# [WHAT THE EXERCISE ASKS]
Tally every line in the listing that holds the string "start", then state the total and nothing more.

# [SOURCE DATA]
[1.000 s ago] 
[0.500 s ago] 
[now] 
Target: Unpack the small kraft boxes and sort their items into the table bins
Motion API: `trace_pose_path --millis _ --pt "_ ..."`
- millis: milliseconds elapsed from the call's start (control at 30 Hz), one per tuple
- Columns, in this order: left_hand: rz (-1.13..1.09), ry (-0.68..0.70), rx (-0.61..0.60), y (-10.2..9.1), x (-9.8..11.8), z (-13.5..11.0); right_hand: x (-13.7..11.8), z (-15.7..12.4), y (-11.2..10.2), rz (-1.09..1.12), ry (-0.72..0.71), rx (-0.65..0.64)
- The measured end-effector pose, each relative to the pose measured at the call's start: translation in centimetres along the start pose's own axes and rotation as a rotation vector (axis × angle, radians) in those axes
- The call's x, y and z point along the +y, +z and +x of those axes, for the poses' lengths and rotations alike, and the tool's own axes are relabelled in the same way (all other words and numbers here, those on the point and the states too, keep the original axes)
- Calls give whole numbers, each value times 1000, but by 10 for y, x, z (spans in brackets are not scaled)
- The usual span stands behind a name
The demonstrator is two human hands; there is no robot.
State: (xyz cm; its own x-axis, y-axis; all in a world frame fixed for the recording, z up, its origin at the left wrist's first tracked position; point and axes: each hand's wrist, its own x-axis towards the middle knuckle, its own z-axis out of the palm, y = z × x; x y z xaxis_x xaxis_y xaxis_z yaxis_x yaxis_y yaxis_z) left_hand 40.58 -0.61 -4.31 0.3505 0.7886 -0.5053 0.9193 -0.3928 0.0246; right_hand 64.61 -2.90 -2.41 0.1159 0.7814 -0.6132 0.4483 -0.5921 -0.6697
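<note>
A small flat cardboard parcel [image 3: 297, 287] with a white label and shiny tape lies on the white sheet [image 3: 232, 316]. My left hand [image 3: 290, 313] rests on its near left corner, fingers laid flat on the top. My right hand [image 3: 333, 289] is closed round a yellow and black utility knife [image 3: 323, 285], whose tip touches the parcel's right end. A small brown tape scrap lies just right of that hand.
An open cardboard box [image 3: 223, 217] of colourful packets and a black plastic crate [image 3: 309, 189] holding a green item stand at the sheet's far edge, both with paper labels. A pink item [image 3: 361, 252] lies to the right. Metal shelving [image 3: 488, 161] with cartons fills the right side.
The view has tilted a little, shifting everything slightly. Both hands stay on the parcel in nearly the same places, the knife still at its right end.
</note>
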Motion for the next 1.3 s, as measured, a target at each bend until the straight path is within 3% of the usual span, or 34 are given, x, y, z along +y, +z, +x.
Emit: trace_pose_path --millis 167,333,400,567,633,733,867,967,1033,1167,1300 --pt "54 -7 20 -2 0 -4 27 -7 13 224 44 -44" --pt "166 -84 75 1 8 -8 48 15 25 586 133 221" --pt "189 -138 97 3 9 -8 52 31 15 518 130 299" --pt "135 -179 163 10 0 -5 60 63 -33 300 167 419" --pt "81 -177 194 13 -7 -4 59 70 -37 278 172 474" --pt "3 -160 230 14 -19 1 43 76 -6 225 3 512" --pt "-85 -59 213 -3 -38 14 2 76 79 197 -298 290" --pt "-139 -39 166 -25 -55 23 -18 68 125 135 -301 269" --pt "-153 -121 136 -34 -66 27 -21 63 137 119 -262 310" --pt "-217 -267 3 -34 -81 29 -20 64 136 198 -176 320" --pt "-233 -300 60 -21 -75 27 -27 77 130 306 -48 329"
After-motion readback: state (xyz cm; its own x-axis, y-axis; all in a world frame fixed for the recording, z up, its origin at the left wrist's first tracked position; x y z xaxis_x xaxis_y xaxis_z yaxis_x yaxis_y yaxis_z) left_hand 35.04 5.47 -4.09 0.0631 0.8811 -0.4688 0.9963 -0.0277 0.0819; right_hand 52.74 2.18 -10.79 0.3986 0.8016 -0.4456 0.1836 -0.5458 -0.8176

# [ANSWER SPACE]
2